BurnedThumb

Website of poet Elizabeth Rimmer


alum


  • The First Colours

    Here they are, my first dyed yarns. It’s been an exciting time. I was lucky enough to find dyestuffs locally – acorns, a branch off a cherry tree, which I stripped to make bark chippings,

    and, most unexpected of all, some privet berries. Most privet bushes are clipped within a inch of their lives, don’t flower, and therefore don’t get to produce berries, but we were a bit less vigilant this year because of nesting birds and so I got a jar full of a murky inky liquid that looked like this

    Following instructions from Helen Melvin in a craft book by Kirsty Alsopp (because she works on the small amateur scale which is all I can cope with, I set up a dye bath

    and eventually got this bunch of beautiful colours:

    Left to right, they are privet berry on an alum mordant, which is a very pale duck egg blue, privet berry with an iron modifier, which is closer to a wedgewood colour, cherry bark on alum alone, a very pale apricot, cherry bark with added iron, a kind of oatmeal, and acorn , a surprisingly yellow straw, and acorns with iron, a greyer beige.

    They are quite pale, almost ghost colours, which is probably because I got too excited to simmer them for the length of time required, but I’m very excited by them. Fortunately every experiment yields something I can use, even if it isn’t what I wanted or expected. Trying to describe the colours has been interesting, as they don’t reproduce on the screen very clearly, and trying to thinks of designs to use them in is quite productive too. I’m thinking sparrows and blue tits, which is sparking ideas for poems as much as embroidery. And I’m fascinated by seeing what happens when you add the iron liquor to the dye pot. It doesn’t just change the colour of the bath, like washing out a paintbrush – the yarn changes almost instantly, like alchemy.
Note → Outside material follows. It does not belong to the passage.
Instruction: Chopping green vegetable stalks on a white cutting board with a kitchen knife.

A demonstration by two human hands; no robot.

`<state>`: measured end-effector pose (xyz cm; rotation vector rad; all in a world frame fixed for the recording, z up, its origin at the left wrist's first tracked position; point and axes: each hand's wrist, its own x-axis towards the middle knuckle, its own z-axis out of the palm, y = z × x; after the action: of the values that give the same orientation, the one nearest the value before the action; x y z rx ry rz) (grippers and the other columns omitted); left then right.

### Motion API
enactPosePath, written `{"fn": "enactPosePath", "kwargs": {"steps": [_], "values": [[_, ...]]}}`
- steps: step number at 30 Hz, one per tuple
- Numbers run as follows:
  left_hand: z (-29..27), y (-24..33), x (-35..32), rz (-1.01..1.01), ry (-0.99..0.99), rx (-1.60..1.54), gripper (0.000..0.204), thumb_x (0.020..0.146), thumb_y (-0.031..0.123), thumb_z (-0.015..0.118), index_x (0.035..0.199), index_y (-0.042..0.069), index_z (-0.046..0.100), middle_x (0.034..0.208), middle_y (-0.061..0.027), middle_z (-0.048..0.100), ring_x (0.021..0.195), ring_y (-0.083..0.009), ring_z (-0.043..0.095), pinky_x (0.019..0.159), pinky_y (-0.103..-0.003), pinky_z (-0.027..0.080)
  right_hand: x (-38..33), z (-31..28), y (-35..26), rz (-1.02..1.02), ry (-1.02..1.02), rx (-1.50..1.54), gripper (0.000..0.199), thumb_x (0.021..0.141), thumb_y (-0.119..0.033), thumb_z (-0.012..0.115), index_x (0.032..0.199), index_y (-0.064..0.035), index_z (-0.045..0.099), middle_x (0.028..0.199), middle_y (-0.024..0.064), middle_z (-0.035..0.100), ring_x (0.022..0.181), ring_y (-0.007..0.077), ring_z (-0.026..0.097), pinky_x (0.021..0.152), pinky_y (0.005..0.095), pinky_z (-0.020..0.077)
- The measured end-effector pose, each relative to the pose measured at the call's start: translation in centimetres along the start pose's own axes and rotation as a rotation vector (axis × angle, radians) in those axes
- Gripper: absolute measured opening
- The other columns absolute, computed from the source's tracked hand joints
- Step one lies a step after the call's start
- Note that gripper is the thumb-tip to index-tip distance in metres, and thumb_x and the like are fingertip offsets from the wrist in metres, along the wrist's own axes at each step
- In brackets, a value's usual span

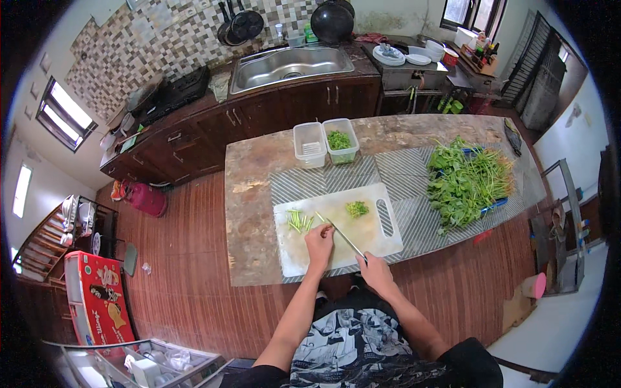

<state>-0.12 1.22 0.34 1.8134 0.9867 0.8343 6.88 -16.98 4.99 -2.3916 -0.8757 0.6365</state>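
Note:
My right hand is wrapped round the handle of a knife, whose blade slants up and left over the white cutting board. The fingers of my left hand are curled together beside the blade's tip; whatever they may pinch is hidden. Just beyond and left of them lie cut green stem pieces. A small heap of chopped green leaves sits on the board to the right, near its handle slot.
Beyond the board stand an open clear plastic container and another container holding chopped greens. A big pile of leafy greens with roots spreads over a blue tray at the table's right. A sink is at the back.

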Motion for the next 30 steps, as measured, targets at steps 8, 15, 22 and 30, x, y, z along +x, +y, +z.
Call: {"fn": "enactPosePath", "kwargs": {"steps": [8, 15, 22, 30], "values": [[-0.4, -1.0, 0.1, 0.001, -0.020, -0.006, 0.020, 0.083, 0.010, 0.077, 0.099, -0.002, 0.076, 0.086, -0.0157, 0.076, 0.071, -0.0179, 0.072, 0.070, -0.029, 0.057, 1.2, -1.4, 4.1, -0.003, -0.012, 0.110, 0.044, 0.100, -0.041, 0.054, 0.096, 0.0016, 0.065, 0.090, 0.0308, 0.066, 0.089, 0.0522, 0.062, 0.074, 0.0550, 0.0500], [-0.5, -0.5, 0.2, -0.025, -0.042, -0.044, 0.020, 0.083, 0.009, 0.077, 0.099, -0.002, 0.076, 0.084, -0.0130, 0.076, 0.072, -0.0145, 0.071, 0.070, -0.027, 0.056, 5.6, -4.6, 5.4, -0.109, -0.093, 0.090, 0.048, 0.101, -0.040, 0.052, 0.090, 0.0048, 0.063, 0.087, 0.0304, 0.064, 0.086, 0.0496, 0.062, 0.075, 0.0508, 0.0480], [-0.5, -0.4, 0.0, -0.032, -0.040, -0.076, 0.019, 0.083, 0.008, 0.077, 0.099, -0.002, 0.076, 0.083, -0.0122, 0.076, 0.070, -0.0132, 0.069, 0.068, -0.026, 0.055, 5.5, -3.5, 4.0, -0.148, -0.101, 0.153, 0.044, 0.100, -0.037, 0.055, 0.089, 0.0045, 0.062, 0.082, 0.0296, 0.062, 0.080, 0.0478, 0.061, 0.072, 0.0482, 0.0475], [-0.2, -0.7, -0.1, 0.033, 0.007, -0.044, 0.015, 0.082, 0.005, 0.076, 0.094, -0.004, 0.075, 0.078, -0.0158, 0.073, 0.066, -0.0201, 0.070, 0.065, -0.030, 0.056, 1.2, -0.8, 2.2, -0.075, -0.093, 0.156, 0.041, 0.101, -0.034, 0.055, 0.087, 0.0036, 0.061, 0.079, 0.0302, 0.060, 0.079, 0.0498, 0.059, 0.070, 0.0499, 0.0464]]}}
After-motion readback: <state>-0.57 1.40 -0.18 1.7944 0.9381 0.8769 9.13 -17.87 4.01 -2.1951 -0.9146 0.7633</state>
    I’m thinking about translations, as I often do, recklessly, because time is short, and I have too many ideas, but I had a conversation last summer with a friend who translates poems from German, which made me think about translations and transformations, and the gaps between, and what desn’t change. Only now, I have a whole cluster of new images to write about it. When you submit a manuscript you often have a fallow time after it where you don’t write and sometimes wonder if you’ll ever write again; it looks like this fallow time is going to be shorter than I imagined!